Americans with mortgages have more tappable equity than ever as home prices continued to increase in 2017, according to Black Knight’s Mortgage Monitor Report based on data as of the end of February.
Black Knight found that tappable equity totaled $5.4 trillion in 2017, the highest on record and 10% above the previous, pre-recession peak in 2005. The 2017 total represents an increase of $735 billion over the course of the year, the largest dollar-value increase over a calendar year.
In 2017, tappable equity that was withdrawn via cash-out refinances and home equity lines of credit (HELOCs) reached a new post-recession peak at an estimated $262 billion.

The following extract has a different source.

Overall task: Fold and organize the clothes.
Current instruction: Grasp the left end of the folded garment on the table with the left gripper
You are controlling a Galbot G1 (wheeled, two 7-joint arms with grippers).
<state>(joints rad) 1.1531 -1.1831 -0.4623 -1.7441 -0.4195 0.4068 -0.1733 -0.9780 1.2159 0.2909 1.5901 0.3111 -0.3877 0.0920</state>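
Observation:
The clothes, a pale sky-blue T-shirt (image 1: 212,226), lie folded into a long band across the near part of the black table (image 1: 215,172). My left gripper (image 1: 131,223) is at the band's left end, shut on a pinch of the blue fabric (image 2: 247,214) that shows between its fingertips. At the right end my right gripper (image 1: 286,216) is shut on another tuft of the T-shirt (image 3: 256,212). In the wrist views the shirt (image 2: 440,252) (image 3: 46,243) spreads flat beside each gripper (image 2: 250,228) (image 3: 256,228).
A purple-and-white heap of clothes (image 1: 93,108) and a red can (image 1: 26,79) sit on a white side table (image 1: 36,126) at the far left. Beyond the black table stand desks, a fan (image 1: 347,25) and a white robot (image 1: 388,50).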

However, Americans tapped a lower percentage of available equity in 2017 than in 2016. They withdrew less than 1.25% of all tappable equity during the fourth quarter, marking a four-year low.

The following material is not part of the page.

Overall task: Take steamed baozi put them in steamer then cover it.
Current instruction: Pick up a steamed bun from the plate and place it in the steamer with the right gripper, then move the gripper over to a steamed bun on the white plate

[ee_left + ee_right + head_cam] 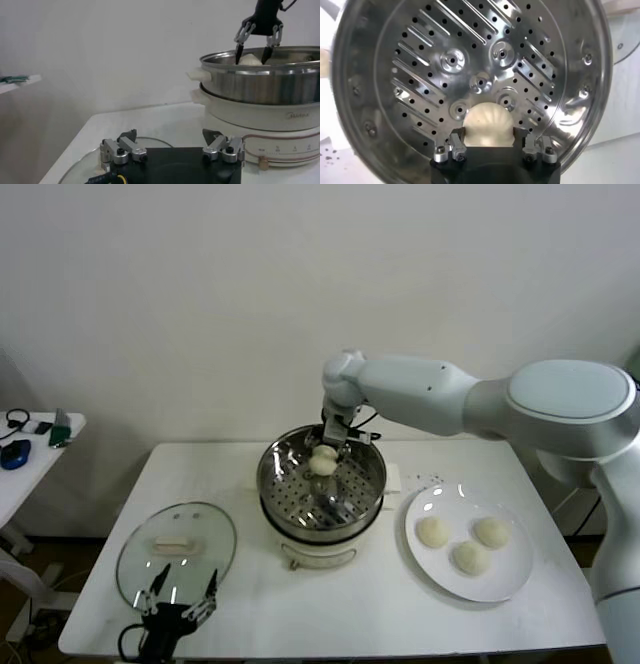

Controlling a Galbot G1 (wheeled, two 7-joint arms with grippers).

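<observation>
The steamer (pixel 272 484) stands mid-table on its white base, its hole-dotted tray (pixel 445 60) bare. My right gripper (pixel 325 456) hangs just inside the rim, shut on one baozi (pixel 487 122), with fingers pressing both its sides a little above the tray. Three more baozi (pixel 433 531) (pixel 491 531) (pixel 470 557) lie on the white plate (pixel 505 589) to the right. The glass cover (pixel 176 554) with its cream handle lies flat at front left. My left gripper (pixel 180 602) waits open at the cover's near edge, holding nothing. In the left wrist view the right gripper (pixel 252 54) dips into the steamer (pixel 260 85).
A side table (pixel 30 444) with small dark items stands at the far left. The white wall runs close behind the main table. The steamer's control dial (pixel 261 161) faces the left gripper.
</observation>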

Black Knight found that 55% of all equity drawn during that quarter was via HELOCs. While the share is among the lowest seen since the housing recovery began, that percentage is likely to rise along with interest rates. The report also identified a large group of low-risk HELOC candidates who hold $2.8 trillion in tappable equity and have credit scores of 760 or higher and first-lien interest rates below today’s prevailing rate.
“While rising rates tend to dampen utilization of equity in general, the market is poised for a strong shift toward HELOC utilization, as they allow borrowers to take advantage of growing equity while holding on to historically low first-lien interest rates,” Black Knight Data & Analytics Executive Vice President Ben Graboske said.